Cosmos presents evolution

The second episode of the new Cosmos series is Some of the Things That Molecules Do.

It's about evolution and it's not bad. I have four comments.

A missed opportunity. Natural selection is important and Neil deGrasse Tyson did a pretty good job of explaining it. It wouldn't have taken a big effort to mention that there's more to evolution than natural selection. He could, for example, have pointed out that some breeds of dogs are prone to certain genetic diseases or health problems because some bad mutations were accidentally fixed alone with the good ones. He could have pointed out that our eyes have a blind spot.

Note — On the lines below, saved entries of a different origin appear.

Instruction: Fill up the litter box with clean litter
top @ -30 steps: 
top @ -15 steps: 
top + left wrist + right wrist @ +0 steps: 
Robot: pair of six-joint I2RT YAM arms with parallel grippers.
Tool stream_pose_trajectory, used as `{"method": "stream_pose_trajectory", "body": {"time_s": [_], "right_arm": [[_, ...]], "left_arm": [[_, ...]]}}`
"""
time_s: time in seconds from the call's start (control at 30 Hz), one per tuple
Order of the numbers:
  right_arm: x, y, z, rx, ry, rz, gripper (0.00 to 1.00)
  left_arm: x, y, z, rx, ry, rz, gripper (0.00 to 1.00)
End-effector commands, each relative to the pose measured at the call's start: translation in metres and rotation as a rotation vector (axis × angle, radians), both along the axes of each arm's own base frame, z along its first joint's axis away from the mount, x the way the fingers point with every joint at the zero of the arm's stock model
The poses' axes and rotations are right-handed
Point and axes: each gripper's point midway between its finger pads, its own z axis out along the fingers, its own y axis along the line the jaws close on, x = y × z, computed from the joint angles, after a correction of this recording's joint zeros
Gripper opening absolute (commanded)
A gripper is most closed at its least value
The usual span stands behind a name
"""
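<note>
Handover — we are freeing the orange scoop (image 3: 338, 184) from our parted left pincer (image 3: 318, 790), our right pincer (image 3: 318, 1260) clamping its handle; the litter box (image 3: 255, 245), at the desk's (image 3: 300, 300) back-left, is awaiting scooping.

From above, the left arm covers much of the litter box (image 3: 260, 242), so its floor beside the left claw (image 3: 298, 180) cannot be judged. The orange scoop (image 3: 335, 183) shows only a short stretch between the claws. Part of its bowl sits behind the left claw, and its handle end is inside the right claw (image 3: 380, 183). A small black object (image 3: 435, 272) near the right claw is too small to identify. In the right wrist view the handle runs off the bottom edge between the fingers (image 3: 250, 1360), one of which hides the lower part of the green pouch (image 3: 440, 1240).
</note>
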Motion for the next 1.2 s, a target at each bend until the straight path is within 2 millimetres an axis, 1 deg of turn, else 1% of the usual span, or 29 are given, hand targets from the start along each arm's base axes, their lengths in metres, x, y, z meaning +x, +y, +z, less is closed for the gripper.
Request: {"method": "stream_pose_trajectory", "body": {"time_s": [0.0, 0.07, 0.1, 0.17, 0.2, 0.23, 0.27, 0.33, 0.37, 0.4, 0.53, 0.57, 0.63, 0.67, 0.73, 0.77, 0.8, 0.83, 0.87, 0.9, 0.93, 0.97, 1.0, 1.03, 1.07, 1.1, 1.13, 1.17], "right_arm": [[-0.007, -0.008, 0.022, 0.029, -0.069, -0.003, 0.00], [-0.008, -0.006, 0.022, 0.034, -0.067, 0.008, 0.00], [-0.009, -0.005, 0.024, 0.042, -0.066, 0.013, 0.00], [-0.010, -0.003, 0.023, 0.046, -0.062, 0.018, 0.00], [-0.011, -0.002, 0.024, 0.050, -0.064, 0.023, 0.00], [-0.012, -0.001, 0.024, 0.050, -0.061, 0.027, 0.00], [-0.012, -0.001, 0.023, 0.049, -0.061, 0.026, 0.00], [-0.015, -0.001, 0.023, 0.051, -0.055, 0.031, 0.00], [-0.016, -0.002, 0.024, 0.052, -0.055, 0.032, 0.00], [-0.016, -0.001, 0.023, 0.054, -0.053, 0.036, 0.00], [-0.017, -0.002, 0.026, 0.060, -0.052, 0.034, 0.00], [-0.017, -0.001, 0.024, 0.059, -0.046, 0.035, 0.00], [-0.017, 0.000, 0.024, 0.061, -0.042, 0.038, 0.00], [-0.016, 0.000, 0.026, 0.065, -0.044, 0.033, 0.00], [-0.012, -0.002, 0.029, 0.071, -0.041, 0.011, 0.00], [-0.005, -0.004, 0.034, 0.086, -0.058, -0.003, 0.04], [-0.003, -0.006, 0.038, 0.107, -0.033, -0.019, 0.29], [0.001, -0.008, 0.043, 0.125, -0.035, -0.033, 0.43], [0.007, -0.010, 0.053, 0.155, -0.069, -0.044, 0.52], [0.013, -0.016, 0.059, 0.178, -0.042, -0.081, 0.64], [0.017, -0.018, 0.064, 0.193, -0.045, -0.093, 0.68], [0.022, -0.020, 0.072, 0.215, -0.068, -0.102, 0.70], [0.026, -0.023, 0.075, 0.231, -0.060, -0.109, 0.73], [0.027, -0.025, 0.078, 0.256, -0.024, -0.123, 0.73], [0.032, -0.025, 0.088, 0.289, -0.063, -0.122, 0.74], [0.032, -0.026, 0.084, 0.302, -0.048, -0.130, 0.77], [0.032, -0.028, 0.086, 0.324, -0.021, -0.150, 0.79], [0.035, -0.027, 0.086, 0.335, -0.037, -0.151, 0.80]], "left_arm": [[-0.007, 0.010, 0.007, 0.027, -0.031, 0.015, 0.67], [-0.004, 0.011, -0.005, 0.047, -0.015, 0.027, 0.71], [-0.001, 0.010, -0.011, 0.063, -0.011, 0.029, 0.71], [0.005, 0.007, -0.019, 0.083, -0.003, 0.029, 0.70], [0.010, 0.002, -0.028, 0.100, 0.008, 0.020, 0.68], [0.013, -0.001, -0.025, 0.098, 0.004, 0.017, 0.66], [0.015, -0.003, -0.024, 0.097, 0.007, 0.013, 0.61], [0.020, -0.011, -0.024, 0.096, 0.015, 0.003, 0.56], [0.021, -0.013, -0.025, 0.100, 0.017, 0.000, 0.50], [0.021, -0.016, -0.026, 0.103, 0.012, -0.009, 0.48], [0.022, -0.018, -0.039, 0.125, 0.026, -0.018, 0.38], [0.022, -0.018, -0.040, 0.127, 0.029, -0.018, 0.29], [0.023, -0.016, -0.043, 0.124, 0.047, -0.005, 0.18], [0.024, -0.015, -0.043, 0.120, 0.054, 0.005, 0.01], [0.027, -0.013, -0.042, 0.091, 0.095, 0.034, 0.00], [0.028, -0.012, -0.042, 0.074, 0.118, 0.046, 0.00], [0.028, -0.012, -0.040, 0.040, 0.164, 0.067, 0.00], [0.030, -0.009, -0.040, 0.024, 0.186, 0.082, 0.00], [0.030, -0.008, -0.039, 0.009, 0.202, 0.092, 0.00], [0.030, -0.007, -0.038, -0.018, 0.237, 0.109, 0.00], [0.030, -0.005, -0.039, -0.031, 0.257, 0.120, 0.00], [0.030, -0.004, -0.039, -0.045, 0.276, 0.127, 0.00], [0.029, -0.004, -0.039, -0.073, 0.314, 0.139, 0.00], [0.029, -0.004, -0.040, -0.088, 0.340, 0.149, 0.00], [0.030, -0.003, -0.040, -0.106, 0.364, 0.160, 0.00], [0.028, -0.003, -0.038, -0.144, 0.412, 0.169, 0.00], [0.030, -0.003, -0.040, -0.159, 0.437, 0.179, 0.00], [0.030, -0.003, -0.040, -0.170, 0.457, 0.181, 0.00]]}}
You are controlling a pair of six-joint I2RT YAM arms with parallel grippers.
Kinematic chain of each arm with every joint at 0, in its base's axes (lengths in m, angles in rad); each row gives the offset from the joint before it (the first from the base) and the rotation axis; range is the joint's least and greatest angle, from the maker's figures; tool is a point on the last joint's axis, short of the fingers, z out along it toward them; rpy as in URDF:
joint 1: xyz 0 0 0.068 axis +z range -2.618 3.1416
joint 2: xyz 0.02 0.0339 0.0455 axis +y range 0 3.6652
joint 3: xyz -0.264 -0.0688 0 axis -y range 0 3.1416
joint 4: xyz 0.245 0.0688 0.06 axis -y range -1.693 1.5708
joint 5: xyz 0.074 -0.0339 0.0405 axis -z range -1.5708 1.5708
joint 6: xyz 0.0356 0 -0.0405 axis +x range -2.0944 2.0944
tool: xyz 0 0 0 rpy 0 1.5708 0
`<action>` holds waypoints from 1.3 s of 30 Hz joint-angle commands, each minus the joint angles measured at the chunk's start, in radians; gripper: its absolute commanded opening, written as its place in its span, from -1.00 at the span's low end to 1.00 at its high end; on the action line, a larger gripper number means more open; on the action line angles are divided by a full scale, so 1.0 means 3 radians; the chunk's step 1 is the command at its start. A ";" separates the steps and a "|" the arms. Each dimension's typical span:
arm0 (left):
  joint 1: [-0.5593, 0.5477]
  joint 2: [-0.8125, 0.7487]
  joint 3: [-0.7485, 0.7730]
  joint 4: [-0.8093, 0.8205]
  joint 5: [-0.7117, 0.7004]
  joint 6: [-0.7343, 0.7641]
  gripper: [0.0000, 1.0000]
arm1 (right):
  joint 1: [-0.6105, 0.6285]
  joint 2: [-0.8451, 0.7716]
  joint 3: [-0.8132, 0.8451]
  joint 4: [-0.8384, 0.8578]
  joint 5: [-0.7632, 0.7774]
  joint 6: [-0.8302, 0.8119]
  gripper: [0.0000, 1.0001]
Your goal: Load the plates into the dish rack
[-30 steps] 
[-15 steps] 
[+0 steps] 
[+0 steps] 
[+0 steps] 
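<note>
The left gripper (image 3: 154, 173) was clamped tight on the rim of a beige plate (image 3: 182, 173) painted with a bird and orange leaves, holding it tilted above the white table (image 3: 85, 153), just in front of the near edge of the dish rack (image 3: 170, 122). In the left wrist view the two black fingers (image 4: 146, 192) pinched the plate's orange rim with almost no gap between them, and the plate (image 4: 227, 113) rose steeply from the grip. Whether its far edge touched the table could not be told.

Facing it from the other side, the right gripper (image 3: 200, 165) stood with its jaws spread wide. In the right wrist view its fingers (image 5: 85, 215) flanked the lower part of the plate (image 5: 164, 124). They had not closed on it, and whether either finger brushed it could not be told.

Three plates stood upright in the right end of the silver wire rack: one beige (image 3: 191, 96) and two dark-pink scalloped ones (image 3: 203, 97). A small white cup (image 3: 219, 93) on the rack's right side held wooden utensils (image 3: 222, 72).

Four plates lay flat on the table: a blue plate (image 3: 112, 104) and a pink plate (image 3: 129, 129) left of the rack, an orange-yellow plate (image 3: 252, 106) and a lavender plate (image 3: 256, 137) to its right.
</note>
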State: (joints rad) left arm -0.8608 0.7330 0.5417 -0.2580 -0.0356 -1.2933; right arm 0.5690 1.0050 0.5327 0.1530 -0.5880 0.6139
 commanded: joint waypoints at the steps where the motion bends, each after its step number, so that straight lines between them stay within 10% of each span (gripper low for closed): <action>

The Theory of Evolution is not a fact. Neil deGrasse Tyson said that the theory of evolution is a fact. This is not correct. Evolution is a fact. Evolutionary theory attempts to explain how evolution occurs. Some of the explanations, like natural selection, are facts but many aspects of modern evolutionary theory are still hotly debated in the scientific community.

We don't understand the origin of life. The episode closed with deGrasse Tyson saying the we don't understand how life began and there's nothing wrong with admitting that we don't know something. Excellent!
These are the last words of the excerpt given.